A reportagem é de Giuseppe Caffulli, publicada no jornal L'Osservatore Romano, 01-05-2015. A tradução é de Moisés Sbardelotto.

O livreto – pouco menos de 100 páginas, com uma inserção de imagens coloridas (Milão: Edizioni Terra Santa, 2015, 96 páginas) – nos introduz na relação de Francisco de Assis com o alimento.

No imaginário coletivo, Francisco teria levado uma vida de dificuldade, quase não tendo a necessidade primária de se nutrir. Vice-versa, as fontes nos dão notícia de um Pobrezinho como um "saudável guloso", moderado apreciador da boa comida, que sabia desfrutá-la como um dom e como sinal de alegria.

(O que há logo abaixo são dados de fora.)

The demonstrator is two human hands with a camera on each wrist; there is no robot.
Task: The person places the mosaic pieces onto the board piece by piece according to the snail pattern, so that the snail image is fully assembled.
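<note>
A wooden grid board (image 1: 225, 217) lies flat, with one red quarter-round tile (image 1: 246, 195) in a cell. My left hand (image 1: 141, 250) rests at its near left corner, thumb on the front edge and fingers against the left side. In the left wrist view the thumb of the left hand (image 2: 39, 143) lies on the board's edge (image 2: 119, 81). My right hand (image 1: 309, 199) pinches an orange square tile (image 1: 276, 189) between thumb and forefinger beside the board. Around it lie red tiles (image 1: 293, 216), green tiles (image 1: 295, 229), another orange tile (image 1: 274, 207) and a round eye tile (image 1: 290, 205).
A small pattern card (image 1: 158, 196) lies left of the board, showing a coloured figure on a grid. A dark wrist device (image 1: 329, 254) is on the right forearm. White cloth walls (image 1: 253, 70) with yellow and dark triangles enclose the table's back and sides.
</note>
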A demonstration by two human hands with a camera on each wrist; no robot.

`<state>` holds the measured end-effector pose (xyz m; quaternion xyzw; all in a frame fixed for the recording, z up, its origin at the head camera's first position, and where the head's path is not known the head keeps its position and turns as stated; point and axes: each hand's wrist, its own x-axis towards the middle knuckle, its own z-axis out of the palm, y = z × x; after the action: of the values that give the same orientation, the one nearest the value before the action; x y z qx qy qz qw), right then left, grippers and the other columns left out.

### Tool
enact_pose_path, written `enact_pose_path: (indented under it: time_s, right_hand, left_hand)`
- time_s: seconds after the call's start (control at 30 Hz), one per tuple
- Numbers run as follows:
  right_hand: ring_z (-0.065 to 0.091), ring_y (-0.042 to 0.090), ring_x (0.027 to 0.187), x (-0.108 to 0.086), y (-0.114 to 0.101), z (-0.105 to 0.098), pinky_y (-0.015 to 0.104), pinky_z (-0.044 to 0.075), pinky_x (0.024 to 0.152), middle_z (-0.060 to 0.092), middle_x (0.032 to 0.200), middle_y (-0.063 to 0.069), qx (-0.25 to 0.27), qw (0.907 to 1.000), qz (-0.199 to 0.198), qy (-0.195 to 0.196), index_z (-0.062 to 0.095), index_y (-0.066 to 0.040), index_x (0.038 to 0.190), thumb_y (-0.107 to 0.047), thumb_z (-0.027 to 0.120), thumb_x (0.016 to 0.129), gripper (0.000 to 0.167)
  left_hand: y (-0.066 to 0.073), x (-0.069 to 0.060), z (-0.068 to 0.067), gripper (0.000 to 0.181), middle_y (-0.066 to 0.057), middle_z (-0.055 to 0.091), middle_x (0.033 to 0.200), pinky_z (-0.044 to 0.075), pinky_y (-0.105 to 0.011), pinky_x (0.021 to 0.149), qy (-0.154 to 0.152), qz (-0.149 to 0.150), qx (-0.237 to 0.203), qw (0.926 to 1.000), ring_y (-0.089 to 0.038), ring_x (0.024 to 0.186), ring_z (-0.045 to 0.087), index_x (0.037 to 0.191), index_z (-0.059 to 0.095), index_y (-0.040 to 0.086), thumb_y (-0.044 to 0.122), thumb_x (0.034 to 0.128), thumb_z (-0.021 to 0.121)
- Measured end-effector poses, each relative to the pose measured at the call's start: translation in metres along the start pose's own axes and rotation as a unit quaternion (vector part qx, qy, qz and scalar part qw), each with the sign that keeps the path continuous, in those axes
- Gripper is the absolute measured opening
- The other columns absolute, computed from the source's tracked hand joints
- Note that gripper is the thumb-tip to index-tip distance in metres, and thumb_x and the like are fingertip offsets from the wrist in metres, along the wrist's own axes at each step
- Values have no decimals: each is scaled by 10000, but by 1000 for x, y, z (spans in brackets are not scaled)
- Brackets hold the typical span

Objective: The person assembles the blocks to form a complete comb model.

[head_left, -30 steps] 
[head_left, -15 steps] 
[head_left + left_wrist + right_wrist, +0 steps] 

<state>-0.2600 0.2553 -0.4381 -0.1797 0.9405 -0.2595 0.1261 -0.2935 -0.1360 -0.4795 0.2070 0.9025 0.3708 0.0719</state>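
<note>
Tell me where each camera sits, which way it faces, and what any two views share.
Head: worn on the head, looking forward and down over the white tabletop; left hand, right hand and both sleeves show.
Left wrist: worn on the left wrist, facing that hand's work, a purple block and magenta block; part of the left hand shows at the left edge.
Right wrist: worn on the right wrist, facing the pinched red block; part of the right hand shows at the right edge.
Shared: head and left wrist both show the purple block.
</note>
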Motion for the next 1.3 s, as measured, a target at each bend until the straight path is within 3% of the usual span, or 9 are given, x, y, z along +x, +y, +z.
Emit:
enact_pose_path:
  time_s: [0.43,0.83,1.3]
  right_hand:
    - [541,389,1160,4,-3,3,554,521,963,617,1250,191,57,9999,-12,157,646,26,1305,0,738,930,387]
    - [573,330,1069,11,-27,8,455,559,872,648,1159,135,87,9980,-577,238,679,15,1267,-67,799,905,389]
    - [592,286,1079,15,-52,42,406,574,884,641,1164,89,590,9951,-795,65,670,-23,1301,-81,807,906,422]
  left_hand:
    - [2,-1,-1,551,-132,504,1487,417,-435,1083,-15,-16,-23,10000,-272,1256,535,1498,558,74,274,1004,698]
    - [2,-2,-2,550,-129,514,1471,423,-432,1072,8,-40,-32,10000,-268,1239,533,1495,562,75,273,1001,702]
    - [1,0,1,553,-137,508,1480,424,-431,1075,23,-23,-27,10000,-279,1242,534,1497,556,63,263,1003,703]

Pão, bolos, cereais, ervas selvagens, verduras, ovos, queijo, peixe, carnes brancas e doce – os mostaccioli de amêndoas –, tudo, se apreciado sem avidez, contribui para louvar o Criador na criação. E para reforçar a fraternidade entre os homens.

Pode-se ler isso na Regra não bulada, composta por volta do ano 1221: "E, com confiança, um manifeste ao outro a própria necessidade, para que o outro lhe arranje as coisas que lhe são necessárias e lhas dê. E cada um ame e alimente o seu Irmão, como a Mãe ama e nutre o próprio filho, naquelas coisas em que Deus lhe dará graça. E aquele que come não despreze quem não come, e aquele que não come não julgue aquele que come. E sempre que sobrevier a necessidade, seja permitido a todos os Irmãos, onde quer que se encontrem, de se servirem de todos os alimentos que os homens podem comer, assim como o Senhor disse de Davi, que comeu os pães da oferta, que não era permitido comer, senão aos sacerdotes. E se recordem o que o Senhor diz: 'Tomem cuidado para que os corações de vocês não fiquem insensíveis por causa da gula, da embriaguez e das preocupações da vida, e esse dia não caia de repente sobre vocês. Pois esse dia cairá, como armadilha, sobre todos aqueles que habitam a face de toda a terra' (Lc 21,34-35). De igual modo, ainda, em tempo de manifesta necessidade, provejam todos os Irmãos pelas coisas que lhes forem necessárias, assim como o Senhor dará a eles a Sua graça, pois a necessidade não tem lei".

Um livro, portanto, que nos ajuda a recolocar – tomando como exemplo a espiritualidade franciscana – a comida na justa dimensão e em um horizonte de sobriedade e de justiça. Uma relação que, se nos convida a desfrutar da boa comida como um hino à grandeza de Deus, nos convida também a não ignorar o jejum como meio privilegiado de renúncia a si mesmo "para se alimentar somente a Deus".

Porque "também de pão vive o homem", mas sem esquecer que existe um alimento da alma que consiste precisamente em "toda palavra que procede da boca de Deus".